Six years after Project Foundation launched, there came the second crack at it. DrMagnus had a plan resembling the blueprint of the original Project Foundation, but this time it was going to work. There was new hope not seen since those heady days in 2012 that finally, it would be done. But this was not to be. Magnus was perpetually busy and despite the fanfare at the start of the project, it never got off the ground with visible progress the same way the first project had.
It was a sad twist to what should have been an excellent redemption arc. When he had first been a member of the SCP Wiki, a period from the early days of the site to the early days of Project Foundation, Magnus had been infamous for being obnoxious and immature. When he returned as a technical expert, his reputation completely turned inside-out. But old habits die hard, especially when they’re given power. Eventually, Magnus would be ousted from power over his meddling in the disciplinary action taken towards Cerastes, an action which other guilty parties were not punished for. He went from a savior to a fall guy. But that is a story for another day.

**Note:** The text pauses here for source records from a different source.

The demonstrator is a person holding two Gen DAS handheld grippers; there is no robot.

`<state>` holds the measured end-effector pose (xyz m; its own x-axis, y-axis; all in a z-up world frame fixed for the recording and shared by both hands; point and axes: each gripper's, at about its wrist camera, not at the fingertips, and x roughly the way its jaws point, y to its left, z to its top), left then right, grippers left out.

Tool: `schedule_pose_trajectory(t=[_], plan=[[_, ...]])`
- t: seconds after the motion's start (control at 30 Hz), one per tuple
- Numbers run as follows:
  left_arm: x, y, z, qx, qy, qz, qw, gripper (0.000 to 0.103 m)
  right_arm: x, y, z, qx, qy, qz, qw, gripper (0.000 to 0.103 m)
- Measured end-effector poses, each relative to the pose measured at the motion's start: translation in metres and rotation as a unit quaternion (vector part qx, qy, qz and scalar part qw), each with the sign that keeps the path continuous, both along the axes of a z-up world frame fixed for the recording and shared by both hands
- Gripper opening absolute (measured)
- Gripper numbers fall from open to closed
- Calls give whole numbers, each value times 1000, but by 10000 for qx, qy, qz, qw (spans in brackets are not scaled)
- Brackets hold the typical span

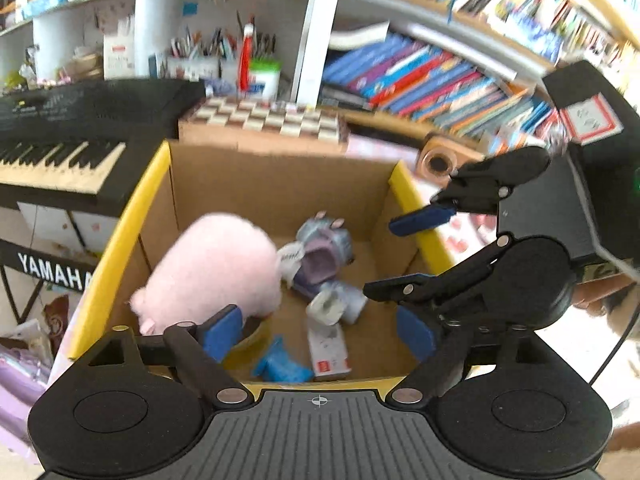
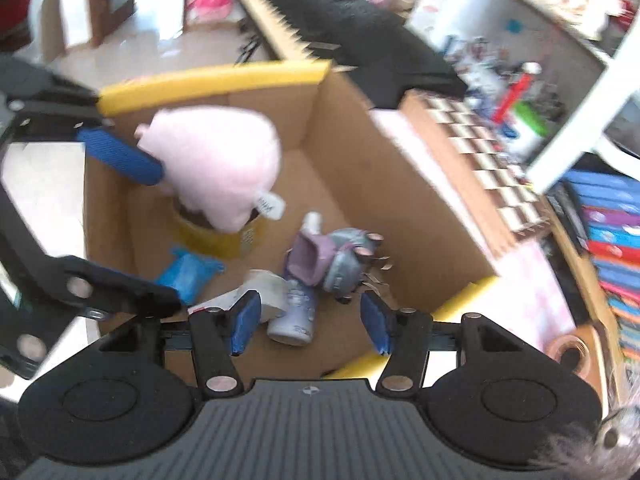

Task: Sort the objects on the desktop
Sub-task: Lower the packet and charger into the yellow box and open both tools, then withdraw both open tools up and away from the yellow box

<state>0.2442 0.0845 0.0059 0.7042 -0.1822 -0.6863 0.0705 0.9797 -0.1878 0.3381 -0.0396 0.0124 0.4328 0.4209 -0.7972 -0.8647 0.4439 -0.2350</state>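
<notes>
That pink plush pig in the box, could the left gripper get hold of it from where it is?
Probably yes. The left gripper is open above the cardboard box, whose top is open, and the pink pig lies uppermost beside its left finger, resting on a yellow tin. Nothing covers it.

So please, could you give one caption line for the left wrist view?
Left claw open above a yellow-edged cardboard box holding a pink plush pig.

Left gripper (image 1: 320, 332): matte black plastic, ribbed grey centre plate w/ white crosshair mark, round side discs, silver rivets at link pivots, blue ribbed pads on fingers (image 1: 222, 330). Right gripper (image 2: 310, 322): same build, blue pads.
</notes>
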Motion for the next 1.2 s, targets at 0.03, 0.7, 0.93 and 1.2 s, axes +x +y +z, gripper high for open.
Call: schedule_pose_trajectory(t=[0.03,0.7,0.93,1.2], plan=[[-7,1,5,-66,-123,28,9999,90,-4,-5,6,73,-59,-116,9999,53],[-134,-8,41,112,-1263,664,9897,97,-147,-72,46,1738,-781,-2383,9523,59],[-168,-23,39,197,-1428,633,9875,98,-214,-95,39,2013,-880,-3093,9252,64],[-189,-36,32,283,-1365,623,9883,100,-261,-118,26,2159,-851,-3815,8948,68]])
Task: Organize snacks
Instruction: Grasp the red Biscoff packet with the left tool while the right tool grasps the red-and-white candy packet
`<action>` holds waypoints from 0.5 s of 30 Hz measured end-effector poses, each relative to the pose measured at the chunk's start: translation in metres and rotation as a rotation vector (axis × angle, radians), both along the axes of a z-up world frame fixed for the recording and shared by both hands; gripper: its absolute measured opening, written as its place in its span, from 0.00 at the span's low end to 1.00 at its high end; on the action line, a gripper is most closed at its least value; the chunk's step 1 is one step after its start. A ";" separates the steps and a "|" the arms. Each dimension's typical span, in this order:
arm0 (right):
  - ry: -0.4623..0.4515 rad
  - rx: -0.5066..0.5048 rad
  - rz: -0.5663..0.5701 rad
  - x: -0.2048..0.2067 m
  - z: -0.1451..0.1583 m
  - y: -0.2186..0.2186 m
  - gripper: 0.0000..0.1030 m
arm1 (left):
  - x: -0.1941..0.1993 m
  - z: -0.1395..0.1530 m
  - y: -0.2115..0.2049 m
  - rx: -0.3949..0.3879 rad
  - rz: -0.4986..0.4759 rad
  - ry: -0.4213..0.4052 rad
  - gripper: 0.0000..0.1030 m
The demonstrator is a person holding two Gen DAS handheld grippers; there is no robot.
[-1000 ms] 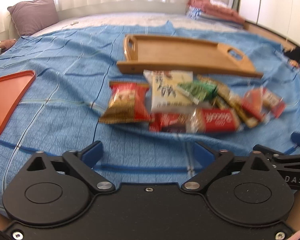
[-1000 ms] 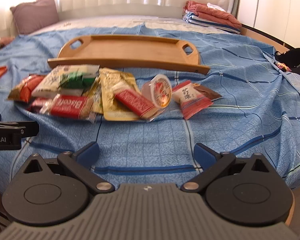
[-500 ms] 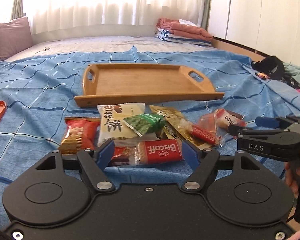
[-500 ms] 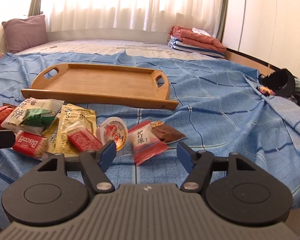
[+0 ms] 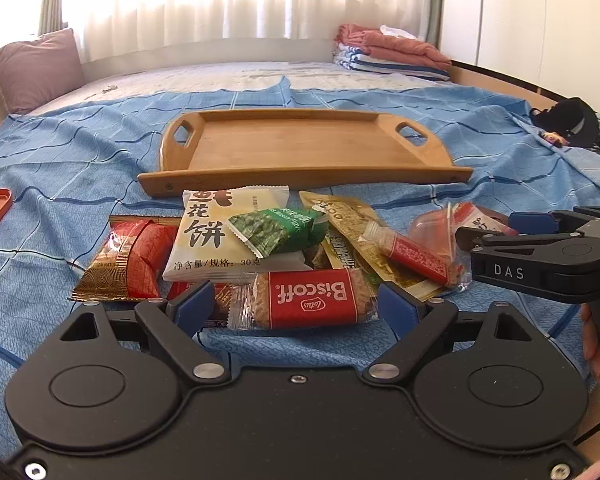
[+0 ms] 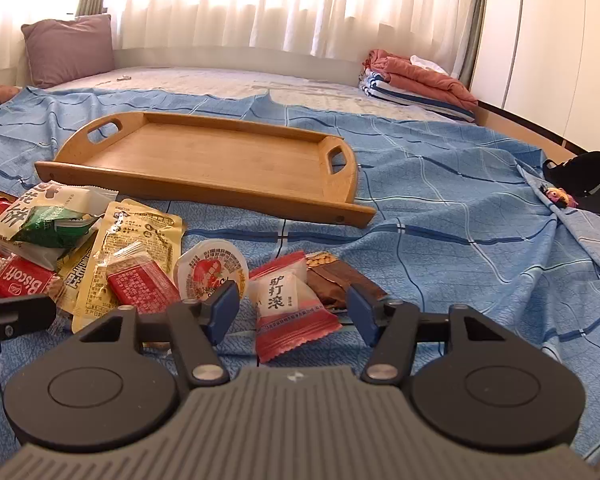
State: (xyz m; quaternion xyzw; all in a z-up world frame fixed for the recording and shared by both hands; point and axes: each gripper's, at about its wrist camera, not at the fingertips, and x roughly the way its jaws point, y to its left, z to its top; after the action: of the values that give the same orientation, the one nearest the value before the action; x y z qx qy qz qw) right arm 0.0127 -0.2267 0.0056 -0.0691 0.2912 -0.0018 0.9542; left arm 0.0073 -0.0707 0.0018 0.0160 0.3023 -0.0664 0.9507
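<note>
The snacks lie in a loose pile on the blue sheet [image 5: 80, 168], just in front of the empty wooden tray [image 5: 300, 148]. No snack is in the tray yet.

Left gripper [image 5: 296, 304]: jaws opening, one each side of the Biscoff pack [image 5: 312, 298]. The pads do not press on it. The pack lies low at the front of the pile, partly under a white pouch [image 5: 216, 236] that carries a green pack [image 5: 278, 230].

Right gripper [image 6: 288, 308]: jaws closing around the pink-and-white sachet [image 6: 288, 304]. A gap shows on both sides, so there is no grip yet. The jelly cup [image 6: 212, 270] stands just beside the left pad, and a brown bar [image 6: 340, 280] lies near the right pad.

Probable faults from this state:
- The right pad may catch the brown bar, or the left pad the cup rim, because both neighbours lie close to the closing path. Two items would then lift together.
- The sachet is soft and puffed; a shallow pinch on its crimped edge may slip.
- Lifting the Biscoff pack may drag the white pouch and topple the green pack.
- The sheet is loose and wrinkled. Low pads may pinch the cloth with the wrapper.
- The two grippers work close together and may collide.
</note>
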 end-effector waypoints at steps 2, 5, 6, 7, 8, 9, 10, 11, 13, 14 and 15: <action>-0.004 -0.016 0.001 0.003 -0.002 0.002 0.66 | 0.001 -0.002 -0.002 0.016 0.009 -0.014 0.88; -0.005 -0.030 0.004 0.007 -0.004 0.003 0.58 | 0.003 -0.005 -0.006 0.036 0.008 -0.024 0.88; -0.004 -0.032 0.007 0.007 -0.005 0.003 0.56 | 0.003 -0.006 -0.007 0.047 0.005 -0.027 0.88; -0.002 -0.039 0.013 0.008 -0.006 0.005 0.53 | 0.003 -0.007 -0.009 0.058 0.003 -0.029 0.88; -0.002 -0.053 0.017 0.008 -0.008 0.006 0.52 | 0.002 -0.008 -0.010 0.066 -0.002 -0.031 0.88; -0.003 -0.070 0.022 0.008 -0.010 0.008 0.52 | 0.001 -0.008 -0.012 0.075 -0.009 -0.034 0.88; -0.006 -0.091 0.028 0.007 -0.011 0.011 0.51 | 0.000 -0.009 -0.014 0.079 -0.022 -0.033 0.87; -0.010 -0.109 0.032 0.006 -0.012 0.013 0.51 | -0.001 -0.009 -0.015 0.085 -0.031 -0.033 0.84; -0.015 -0.126 0.037 0.004 -0.013 0.016 0.48 | -0.005 -0.008 -0.019 0.097 -0.048 -0.042 0.78; -0.016 -0.127 0.038 0.003 -0.012 0.017 0.46 | -0.007 -0.008 -0.021 0.100 -0.058 -0.044 0.75; -0.017 -0.126 0.039 0.001 -0.010 0.018 0.42 | -0.009 -0.007 -0.022 0.102 -0.065 -0.044 0.72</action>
State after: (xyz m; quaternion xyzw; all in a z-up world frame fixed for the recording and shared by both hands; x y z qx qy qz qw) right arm 0.0135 -0.2083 -0.0047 -0.1347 0.2807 -0.0019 0.9503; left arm -0.0018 -0.0930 -0.0056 0.0755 0.2837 -0.0813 0.9525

The third, and so far final, attempt at enacting a serious move towards SCP migrating off WikiDot was undertaken by Bluesoul, a man with a similar expert background to Magnus but without the drama. But despite the catchy names of WikiJump and WikiDork, there have only been updates of incremental progress and anything else like a demo site that can be touched and seen remains in the realm of the past.
It has been nearly ten years since the process began and those who have had the power to make change have little more than spare dimes to show for their time and effort. It is unrealistic to expect the SCP Wiki to ever successfully develop a next-generation web platform which is suitable for their needs. It is more likely to see a community break apart once the platform binding them together expires. Some will continue following staff, while others follow those community members with sufficient personal gravity to attach them.
But is that such a bad thing? Containment Fiction is in a far better place now than it was ten years ago. A collapse of the stagnant institution that is the SCP Wiki could lead to a renaissance of creativity and new ideas. Or it could make an arresting stop to all the progress made since the format emerged from the toxic slime pits of 4chan sending it tumbling back down into the abyss. If the latter is the case, they have had a good run. If the former comes, then their time will have passed and our work will have only just begun.